_Task requirements_. Each line of the data is to be output verbatim, with the images removed.

Data block below:

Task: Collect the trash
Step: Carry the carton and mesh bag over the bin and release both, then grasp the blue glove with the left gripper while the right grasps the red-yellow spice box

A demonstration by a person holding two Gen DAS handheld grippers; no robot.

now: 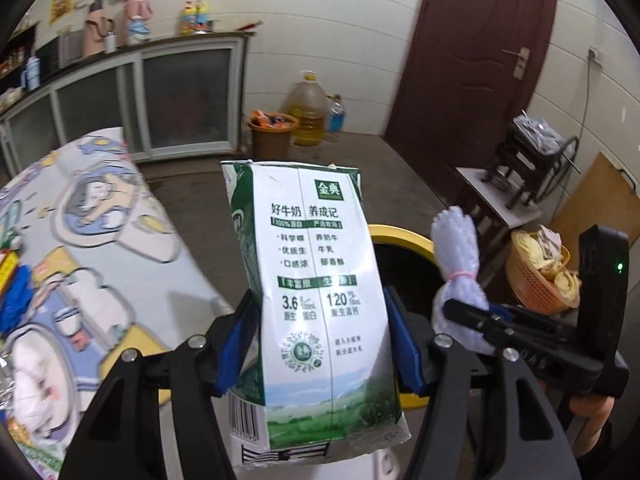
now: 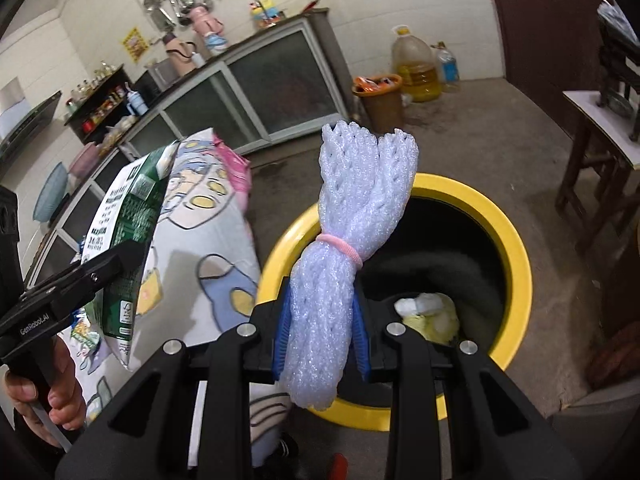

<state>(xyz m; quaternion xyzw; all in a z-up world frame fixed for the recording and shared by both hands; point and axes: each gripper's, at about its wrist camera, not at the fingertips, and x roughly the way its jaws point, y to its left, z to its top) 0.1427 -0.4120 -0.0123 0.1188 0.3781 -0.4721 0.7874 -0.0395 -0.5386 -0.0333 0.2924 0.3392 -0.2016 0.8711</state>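
Above the round black trash bin with the yellow rim [image 2: 516, 240], the right gripper [image 2: 320, 340] has its blue fingers [image 2: 282, 332] squeezed tight on a white foam net bundle tied with a pink band [image 2: 352, 240]. It stands upright, right over the bin's mouth. The left gripper [image 1: 320, 344] grips a flat green and white milk carton [image 1: 316, 280], also standing tall, by the desk with the cartoon cloth [image 1: 120, 264]. The bin lies just past and below the carton. The right hand looks nearer, so it could let go first.

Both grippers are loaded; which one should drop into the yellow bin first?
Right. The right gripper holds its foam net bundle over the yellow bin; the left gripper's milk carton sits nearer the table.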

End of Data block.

_Problem solution_.
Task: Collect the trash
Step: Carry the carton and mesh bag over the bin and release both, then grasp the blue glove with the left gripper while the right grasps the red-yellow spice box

A demonstration by a person holding two Gen DAS handheld grippers; no robot.

now: 
now: 

<state>(xyz m; quaternion xyzw; all in a z-up world frame fixed for the recording and shared by both hands; point and axes: each gripper's, at about its wrist camera, not at the fingertips, and x roughly the way its jaws point, y to its left, z to its top) 0.1427 -0.4120 -0.0123 0.1188 0.3781 -0.4721 0.7874 -0.0395 -0.5386 -0.0333 0.2924 0.3392 -0.2016 0.8711</state>
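Above the round black trash bin with the yellow rim [image 2: 516, 240], the right gripper [image 2: 320, 340] has its blue fingers [image 2: 282, 332] squeezed tight on a white foam net bundle tied with a pink band [image 2: 352, 240]. It stands upright, right over the bin's mouth. The left gripper [image 1: 320, 344] grips a flat green and white milk carton [image 1: 316, 280], also standing tall, by the desk with the cartoon cloth [image 1: 120, 264]. The bin lies just past and below the carton. The right hand looks nearer, so it could let go first.

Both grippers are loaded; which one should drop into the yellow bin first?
Right. The right gripper holds its foam net bundle over the yellow bin; the left gripper's milk carton sits nearer the table.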

Nothing else is required to complete this exercise.